[WHAT TO DO]: The records that follow must be reproduced in full, exactly as written.

[EXERCISE MATERIALS]:
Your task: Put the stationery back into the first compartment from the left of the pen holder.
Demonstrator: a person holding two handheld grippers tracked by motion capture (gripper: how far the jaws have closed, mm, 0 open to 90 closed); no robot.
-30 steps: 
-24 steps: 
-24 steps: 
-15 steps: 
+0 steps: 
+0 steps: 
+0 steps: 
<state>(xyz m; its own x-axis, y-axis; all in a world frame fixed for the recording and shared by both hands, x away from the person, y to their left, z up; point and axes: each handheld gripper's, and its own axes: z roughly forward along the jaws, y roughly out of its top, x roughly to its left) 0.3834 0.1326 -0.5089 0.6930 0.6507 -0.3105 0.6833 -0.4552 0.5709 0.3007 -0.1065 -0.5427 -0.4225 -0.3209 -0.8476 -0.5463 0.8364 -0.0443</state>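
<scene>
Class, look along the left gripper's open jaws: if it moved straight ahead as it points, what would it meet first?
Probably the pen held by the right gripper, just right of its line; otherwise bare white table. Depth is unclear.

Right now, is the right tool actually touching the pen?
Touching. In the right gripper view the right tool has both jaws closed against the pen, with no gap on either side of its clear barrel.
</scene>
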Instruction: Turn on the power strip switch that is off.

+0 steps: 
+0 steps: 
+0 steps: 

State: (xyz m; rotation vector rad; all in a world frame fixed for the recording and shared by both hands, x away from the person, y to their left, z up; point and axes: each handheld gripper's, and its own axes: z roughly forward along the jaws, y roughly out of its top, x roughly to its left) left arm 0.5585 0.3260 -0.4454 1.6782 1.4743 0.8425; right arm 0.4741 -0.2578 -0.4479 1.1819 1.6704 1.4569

[ANSWER FOR THIS EXERCISE]:
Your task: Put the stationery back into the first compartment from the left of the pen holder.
Demonstrator: a person holding two handheld grippers tracked by motion capture (gripper: how far the jaws have closed, mm, 0 open to 90 closed); no robot.
-30 steps: 
-24 steps: 
-24 steps: 
-15 steps: 
+0 steps: 
+0 steps: 
+0 steps: 
<state>(xyz m; its own x-axis, y-axis; all in a world frame fixed for the recording and shared by both hands, x away from the person, y to their left, z up; point and axes: each handheld gripper's, and its own axes: z roughly forward along the jaws, y roughly out of its top, x roughly to its left) 0.3834 0.1326 -0.5089 0.6930 0.6507 -0.3105 0.6833 -0.4552 0.5709 0.3007 -0.1065 -0.5427 -0.4225 -0.3209 -0.8476 -0.5463 0.8364 -0.0443</state>
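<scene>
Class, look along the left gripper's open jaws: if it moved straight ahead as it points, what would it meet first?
Probably the pen held by the right gripper, just right of its line; otherwise bare white table. Depth is unclear.

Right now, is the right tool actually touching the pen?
Touching. In the right gripper view the right tool has both jaws closed against the pen, with no gap on either side of its clear barrel.
</scene>
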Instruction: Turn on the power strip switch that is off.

+0 steps: 
+0 steps: 
+0 steps: 

State: (xyz m; rotation vector rad; all in a world frame fixed for the recording and shared by both hands, x away from the person, y to their left, z up; point and axes: each handheld gripper's, and its own axes: z roughly forward along the jaws, y roughly out of its top, x roughly to its left) left arm 0.5585 0.3260 -0.4454 1.6782 1.4743 0.8425; right arm 0.4741 -0.2578 -0.4479 1.1819 1.6704 1.4569

There is no more to the exercise.